With new talent added to the band, this “Beatles” to “Monkees” transition has everyone worried, but personally - I’m a believer. Allen Hurns, Michael Gallup, and Cedric Wilson are all working on their new single, “You gotta keep ‘em separated” and new receiver’s coach Sanjay Lal is hoping it will be a smash it.

So, where does that leave TDub? Let’s take a look at the last three years remaining on his contract courtesy of spotrac:

Like Crawford, the cap savings for Williams improves considerably next offseason. And like Crawford, there are still things that need to be sorted out at the position before the team can comfortably cut him loose. What if Hurns gets hurt again or the rookies play like rookies? Williams at least has some chemistry with Dak Prescott and so it’s not a bad idea to keep him around one more year. After that, though - all bets are off.

How Williams performs in comparison to these new guys will go a long way in determining his future in Dallas.

Byron Jones

While some fans are ready to say “good riddance” to these first two players on this list, the same is not true for Jones. Fans like Jones. Some will make a case against him because his play is not indicative of his draft cost, but even then - it’s pretty close. Jones has been a solid player for the defense and when you consider he’s been moved around a lot, it’s hard not to feel sorry for him. How is he expected to become really good at his craft if he’s constantly shuffled around?

Well, here lies the problem with Jones. One has to consider that the team keeps moving him around because he cannot seem to flourish at either of the defensive back positions. If you look at his traits, it’s hard to determine where he should play. The Cowboys have used him at safety because he’s a smart, instinctive player who has great recovery and closing speed.
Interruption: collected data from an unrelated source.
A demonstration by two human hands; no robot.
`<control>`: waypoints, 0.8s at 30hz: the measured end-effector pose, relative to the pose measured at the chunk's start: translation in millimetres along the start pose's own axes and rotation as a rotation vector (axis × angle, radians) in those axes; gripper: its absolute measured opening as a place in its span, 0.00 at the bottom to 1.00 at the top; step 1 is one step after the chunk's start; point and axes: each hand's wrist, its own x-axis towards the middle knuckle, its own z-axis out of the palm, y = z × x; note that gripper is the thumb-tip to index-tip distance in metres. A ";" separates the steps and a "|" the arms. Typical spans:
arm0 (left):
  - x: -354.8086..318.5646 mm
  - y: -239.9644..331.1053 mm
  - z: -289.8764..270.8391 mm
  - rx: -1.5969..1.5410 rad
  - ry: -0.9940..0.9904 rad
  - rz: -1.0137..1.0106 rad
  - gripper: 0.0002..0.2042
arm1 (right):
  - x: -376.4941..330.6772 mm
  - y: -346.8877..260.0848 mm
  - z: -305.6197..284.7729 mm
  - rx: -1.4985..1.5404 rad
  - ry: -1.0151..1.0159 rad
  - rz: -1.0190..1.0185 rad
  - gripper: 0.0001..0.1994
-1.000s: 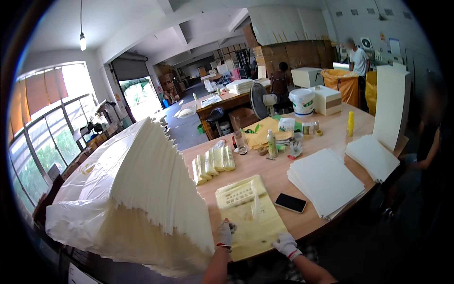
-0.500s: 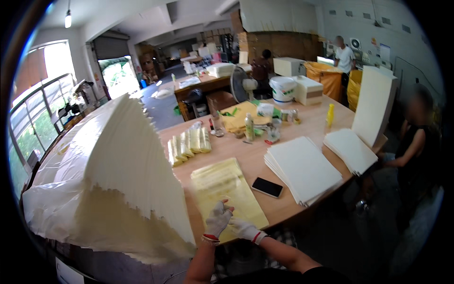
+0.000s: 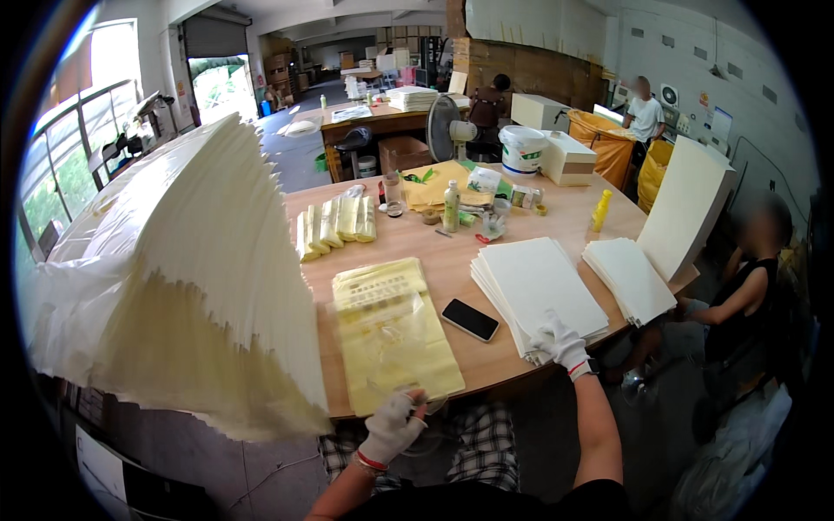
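Note:
Both my hands wear white gloves with red cuffs. My left hand (image 3: pixel 393 425) is closed at the near edge of the yellow bags (image 3: pixel 356 369), its fingers curled on what looks like the edge of a clear plastic bag (image 3: pixel 395 326). That clear bag lies loosely over the flat yellow pile, which bears dark print near its far end. My right hand (image 3: pixel 560 340) reaches out to the near edge of a stack of white sheets (image 3: pixel 539 282), touching it with fingers apart. A black phone (image 3: pixel 470 319) lies between the yellow bags and the white stack.
A tall, leaning mass of pale sheets in plastic (image 3: pixel 217 286) borders my left. Folded yellow bundles (image 3: pixel 339 221), a bottle (image 3: pixel 451 207), a yellow bottle (image 3: pixel 600 211) and a white bucket (image 3: pixel 522 152) stand farther back. Another white stack (image 3: pixel 630 278) lies right, near a seated person (image 3: pixel 738 295).
My right hand has moved from beside my left hand over the yellow bags to the white stack on the right. My left hand has dropped slightly nearer me.

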 end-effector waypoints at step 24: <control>5.6 -23.5 57.8 -0.364 -0.758 -0.385 0.26 | -144.7 -43.3 37.8 1.215 -0.034 0.523 0.17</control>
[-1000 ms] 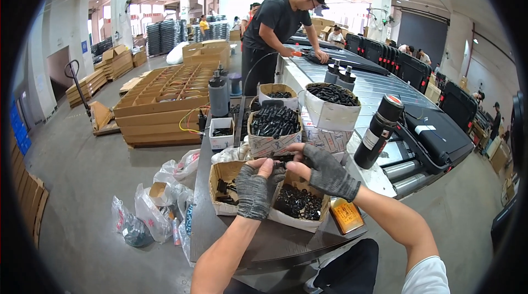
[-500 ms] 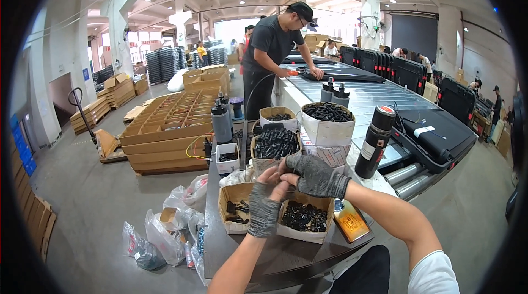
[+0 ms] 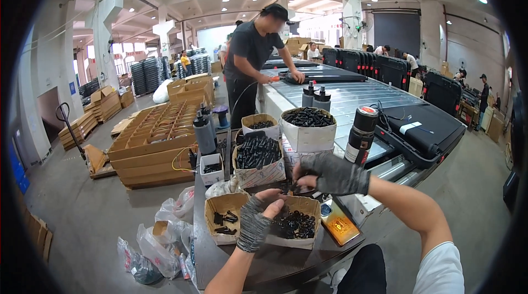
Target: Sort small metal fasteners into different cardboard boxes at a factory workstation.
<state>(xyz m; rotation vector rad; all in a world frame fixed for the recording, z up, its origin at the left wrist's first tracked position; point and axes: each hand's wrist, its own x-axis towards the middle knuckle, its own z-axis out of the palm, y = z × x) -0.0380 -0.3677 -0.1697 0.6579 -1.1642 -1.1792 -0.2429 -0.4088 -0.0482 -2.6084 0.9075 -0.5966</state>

He seems like he would be the perfect center fielder-type player you’d want at free safety. But Jones’ instincts have gotten him into trouble at times. His upright running style restricts his movement, making it hard for him to change directions. So when he guesses wrong, the defense pays a big price.

The Cowboys are now going to take the guesswork away from him and just give him a simple assignment. When you look at his size, athleticism, and ball skills - it seems like corner is the right spot. However, he doesn’t have quick, twitchy feet so going toe-to-toe to mirror receivers is not going to be his strength. Jones is going to have his moments where his man is going to put some space between them. And what’s to say this cornerback gig is not his thing? Let’s take a look at the last two years remaining on his contract courtesy of spotrac:

Note: Spotrac has him playing under the cornerback price of $9.1 million for some reason, but it should be the safety price of $6.2 million.

The Cowboys picked up his fifth-year option, and they will get him at the discounted safety price. That seems like a good bargain, but only if he’s a starting cornerback. We can all be excited his potential, but that’s the same song we’ve been listening to in each new year of Jones’ career in Dallas. A position change doesn’t automatically equal success and there are reasons to be concerned about his ability to be an effective corner. Both Chidobe Awuzie and Jourdan Lewis have much more fluid movement and can stay with the receiver better.

I love Byron Jones and his character is exactly what you want in the locker room. He’s a great athlete as well so it’s frustrating that the team hasn’t been able to properly harness that. But is this a coaching fail that new defensive backs coach/passing coordinator, Kris Richard, can correct or does Jones just not have the skill sets to adequately fit into a specific position?

This year will be a big season for Jones. Mild struggles will be chalked up to growing pains at a new position and he’ll just dust himself off and do it all again next year. Big struggles might relegate him to the bench. It might also cause the Cowboys to dabble at CB in the draft next season to give Richard his first draft resource who fits his mold. With a fiery competitor in Lewis just waiting in the wings, it could muddy up the waters and create a difficult front office decision next offseason.

Which veteran player do you think could be spending their last year with the Cowboys?